И там я, конечно же, досыта нашумелся, до хрипоты наорался пока бабушка мылила мне хозяйственным, черным, едким мылом голову, да пока окатывала прямо из шайки нестерпимо горячею водой. И непривычно в новую-то, в жесткую рубаху одетый, я еще долго потом всхлипывал, долго сидел один в сумраке предбанника, ждал, когда бабушка вымоется и прямо там, в парилке, переоденется сама.

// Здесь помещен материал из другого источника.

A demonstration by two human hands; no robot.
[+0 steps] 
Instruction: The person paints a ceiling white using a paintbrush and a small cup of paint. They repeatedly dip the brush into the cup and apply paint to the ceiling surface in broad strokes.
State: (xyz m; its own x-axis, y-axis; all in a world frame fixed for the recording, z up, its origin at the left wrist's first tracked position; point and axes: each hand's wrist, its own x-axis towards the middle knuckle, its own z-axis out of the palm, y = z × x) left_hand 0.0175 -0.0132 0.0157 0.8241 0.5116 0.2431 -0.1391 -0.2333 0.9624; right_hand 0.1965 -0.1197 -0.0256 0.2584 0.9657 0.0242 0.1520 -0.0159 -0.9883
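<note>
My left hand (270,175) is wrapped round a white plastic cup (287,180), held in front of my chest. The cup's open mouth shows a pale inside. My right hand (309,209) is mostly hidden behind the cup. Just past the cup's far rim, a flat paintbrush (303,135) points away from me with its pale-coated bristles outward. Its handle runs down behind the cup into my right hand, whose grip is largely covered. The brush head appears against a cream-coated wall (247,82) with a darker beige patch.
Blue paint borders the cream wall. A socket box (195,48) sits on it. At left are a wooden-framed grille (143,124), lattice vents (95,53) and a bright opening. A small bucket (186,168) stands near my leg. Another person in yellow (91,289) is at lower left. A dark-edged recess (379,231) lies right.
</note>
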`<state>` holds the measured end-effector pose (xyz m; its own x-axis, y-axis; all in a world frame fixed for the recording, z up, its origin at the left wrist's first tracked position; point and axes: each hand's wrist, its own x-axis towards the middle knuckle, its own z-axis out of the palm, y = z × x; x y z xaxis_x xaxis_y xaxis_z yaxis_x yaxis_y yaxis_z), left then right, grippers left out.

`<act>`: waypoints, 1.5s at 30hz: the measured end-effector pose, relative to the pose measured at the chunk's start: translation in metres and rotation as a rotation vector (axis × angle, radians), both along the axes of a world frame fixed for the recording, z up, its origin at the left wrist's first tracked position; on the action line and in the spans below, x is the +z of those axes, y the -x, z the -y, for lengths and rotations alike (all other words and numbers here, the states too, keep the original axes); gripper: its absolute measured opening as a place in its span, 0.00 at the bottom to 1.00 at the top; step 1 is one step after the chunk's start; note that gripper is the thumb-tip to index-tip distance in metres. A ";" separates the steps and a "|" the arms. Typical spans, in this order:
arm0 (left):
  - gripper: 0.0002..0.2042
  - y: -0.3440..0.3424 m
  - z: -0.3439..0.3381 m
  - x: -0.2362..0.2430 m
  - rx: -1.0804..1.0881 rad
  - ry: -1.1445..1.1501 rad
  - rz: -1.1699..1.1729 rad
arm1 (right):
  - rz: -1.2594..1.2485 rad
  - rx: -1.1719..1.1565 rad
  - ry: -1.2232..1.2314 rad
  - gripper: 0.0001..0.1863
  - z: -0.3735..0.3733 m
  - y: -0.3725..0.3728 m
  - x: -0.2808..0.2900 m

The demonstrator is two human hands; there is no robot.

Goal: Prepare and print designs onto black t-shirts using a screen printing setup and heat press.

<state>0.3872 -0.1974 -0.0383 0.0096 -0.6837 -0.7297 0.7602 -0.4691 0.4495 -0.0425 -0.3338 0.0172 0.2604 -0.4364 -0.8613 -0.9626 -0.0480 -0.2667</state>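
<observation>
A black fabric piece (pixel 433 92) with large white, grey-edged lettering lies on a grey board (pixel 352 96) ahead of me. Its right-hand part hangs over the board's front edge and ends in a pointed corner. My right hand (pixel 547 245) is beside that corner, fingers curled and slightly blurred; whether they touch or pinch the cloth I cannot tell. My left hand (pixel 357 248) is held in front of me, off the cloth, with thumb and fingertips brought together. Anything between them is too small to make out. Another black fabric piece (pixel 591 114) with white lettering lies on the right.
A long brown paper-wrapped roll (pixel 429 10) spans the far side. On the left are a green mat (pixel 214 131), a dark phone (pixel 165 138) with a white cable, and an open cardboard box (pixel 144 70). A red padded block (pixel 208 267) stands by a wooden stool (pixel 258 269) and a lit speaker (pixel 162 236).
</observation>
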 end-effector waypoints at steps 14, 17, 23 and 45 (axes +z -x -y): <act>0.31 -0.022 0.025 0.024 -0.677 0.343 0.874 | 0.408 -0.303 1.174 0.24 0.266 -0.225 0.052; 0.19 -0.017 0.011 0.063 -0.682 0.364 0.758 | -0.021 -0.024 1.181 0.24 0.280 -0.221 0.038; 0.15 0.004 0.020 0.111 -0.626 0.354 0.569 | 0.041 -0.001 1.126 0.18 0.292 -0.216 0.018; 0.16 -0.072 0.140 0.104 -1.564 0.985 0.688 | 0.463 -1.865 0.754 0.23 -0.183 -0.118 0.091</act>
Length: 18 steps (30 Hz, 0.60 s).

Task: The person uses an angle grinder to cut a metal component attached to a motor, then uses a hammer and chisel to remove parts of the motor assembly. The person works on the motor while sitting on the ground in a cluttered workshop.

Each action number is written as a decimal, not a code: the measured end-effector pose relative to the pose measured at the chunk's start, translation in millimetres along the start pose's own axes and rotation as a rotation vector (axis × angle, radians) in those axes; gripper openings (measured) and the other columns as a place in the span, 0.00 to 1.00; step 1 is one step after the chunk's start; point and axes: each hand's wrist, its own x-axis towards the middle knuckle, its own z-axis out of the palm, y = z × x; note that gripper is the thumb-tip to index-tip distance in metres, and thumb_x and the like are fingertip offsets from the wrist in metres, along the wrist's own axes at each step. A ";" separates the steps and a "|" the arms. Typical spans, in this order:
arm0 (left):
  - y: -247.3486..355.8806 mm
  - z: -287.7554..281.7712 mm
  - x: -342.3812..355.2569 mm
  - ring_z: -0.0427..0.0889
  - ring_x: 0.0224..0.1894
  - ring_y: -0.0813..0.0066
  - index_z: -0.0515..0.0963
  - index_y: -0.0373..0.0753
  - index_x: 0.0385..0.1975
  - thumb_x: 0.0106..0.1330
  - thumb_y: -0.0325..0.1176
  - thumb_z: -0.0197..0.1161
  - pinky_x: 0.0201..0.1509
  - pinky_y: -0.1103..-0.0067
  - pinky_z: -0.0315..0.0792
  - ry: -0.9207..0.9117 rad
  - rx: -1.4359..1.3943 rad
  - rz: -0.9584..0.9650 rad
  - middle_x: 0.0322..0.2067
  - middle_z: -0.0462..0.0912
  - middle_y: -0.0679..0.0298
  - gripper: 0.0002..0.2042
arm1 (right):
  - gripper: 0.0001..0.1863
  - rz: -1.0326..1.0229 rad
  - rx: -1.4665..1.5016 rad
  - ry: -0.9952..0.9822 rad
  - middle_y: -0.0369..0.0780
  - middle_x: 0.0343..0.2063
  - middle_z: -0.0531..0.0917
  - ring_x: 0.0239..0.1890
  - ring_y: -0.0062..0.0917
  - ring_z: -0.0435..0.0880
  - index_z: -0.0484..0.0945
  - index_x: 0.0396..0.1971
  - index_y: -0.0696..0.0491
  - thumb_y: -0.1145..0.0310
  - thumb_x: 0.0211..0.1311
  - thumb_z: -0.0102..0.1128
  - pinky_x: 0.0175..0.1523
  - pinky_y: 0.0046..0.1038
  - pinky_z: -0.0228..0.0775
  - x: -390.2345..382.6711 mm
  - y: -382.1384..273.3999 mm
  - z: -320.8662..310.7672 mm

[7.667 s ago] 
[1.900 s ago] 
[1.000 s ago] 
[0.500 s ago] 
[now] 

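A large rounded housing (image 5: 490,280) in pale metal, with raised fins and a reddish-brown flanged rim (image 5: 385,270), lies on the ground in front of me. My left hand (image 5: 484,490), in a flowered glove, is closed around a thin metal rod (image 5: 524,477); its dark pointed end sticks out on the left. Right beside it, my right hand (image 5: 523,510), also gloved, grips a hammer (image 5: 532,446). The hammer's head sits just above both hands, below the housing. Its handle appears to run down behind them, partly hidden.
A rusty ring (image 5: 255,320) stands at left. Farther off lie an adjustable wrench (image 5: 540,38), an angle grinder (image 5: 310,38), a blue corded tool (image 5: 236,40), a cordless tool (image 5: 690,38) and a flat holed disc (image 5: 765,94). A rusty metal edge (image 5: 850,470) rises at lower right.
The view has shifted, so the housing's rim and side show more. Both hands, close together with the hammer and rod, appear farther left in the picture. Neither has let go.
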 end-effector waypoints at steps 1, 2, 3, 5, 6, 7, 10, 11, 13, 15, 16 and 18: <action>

Но вот, вся жаркая, румяная, тоже почему-то в праздничной кофте, она ко мне вышла, а я уже спокоен и чувствую себя после слез, после мытья совсем легко, хорошо.

Еще лучше, еще веселей мне стало, когда бабушка вдруг подняла меня на руки. Я было затрепыхался: «Сам! Сам!», но бабушка, такая подвижная, такая сильная, говорит:

— Сиди!

Она распахивает дверь, она выносит меня из тьмы предбанника на воздух. В лицо мне сразу ветерок, широкий августовский свет. Я на руках у бабушки навстречу этому свету будто лечу. Я над скошенною травою гуменника лечу, над утоптанной нами за лето тропинкой плыву, и вот почти мне в лицо, почти прямо на меня так и наплывает тенисто-зеленая ветка, а на ней — яблоки.

— С деньком благодатным! Со Спасом! Рви, выбирай любое! — говорит бабушка.

— Позволил Спас?! — ахаю, обмираю я от восторга. Я мигом подвожу горячую, распаренную свою ладошку под округлый низок одного яблока. Под низок того, что крупнее всех, что спелее всех. А оно, прохладное, полновесное, так и укладывается в ладошку как бы само. Его и срывать почти не надо. Оно уже целиком у меня! И я с ним, приятно тяжелым, душистым, стою теперь внизу на траве, на земле.

Я прижимаю яблоко к лицу, я вдыхаю яблочный аромат, смотрю на бабушку. Смотрю, долго не могу ничего сказать, потом говорю:

— А ведь Спас, бабушка, не только у нас в избе, но ты и сама — как этот Спас! То вот строгая, а то и совсем добрая…

И бабушка тоже долго-долго ничего не говорит. Она лишь гладит и гладит меня, и лицо ее становится то нежным, а то и отчего-то грустным, задумчивым, как у того Спаса…

И я этой грусти понять тогда по младости своей совсем не умел, не мог. А теперь вот, издалека, думаю: печалилась бабушка оттого, что стояли мы в тот светлый августовский день под прекрасною, под спелою яблоней все-таки одни-одинешеньки, и разделить нам наше ласковое настроение было не с кем.

А еще бабушка, наверное, уже чувствовала, наверное, уже знала, что близится время, когда и эта вот наша деревенская яблоня, и этот наш пруд за избой, да и сама изба исчезнут навсегда. Исчезнут безвозвратно.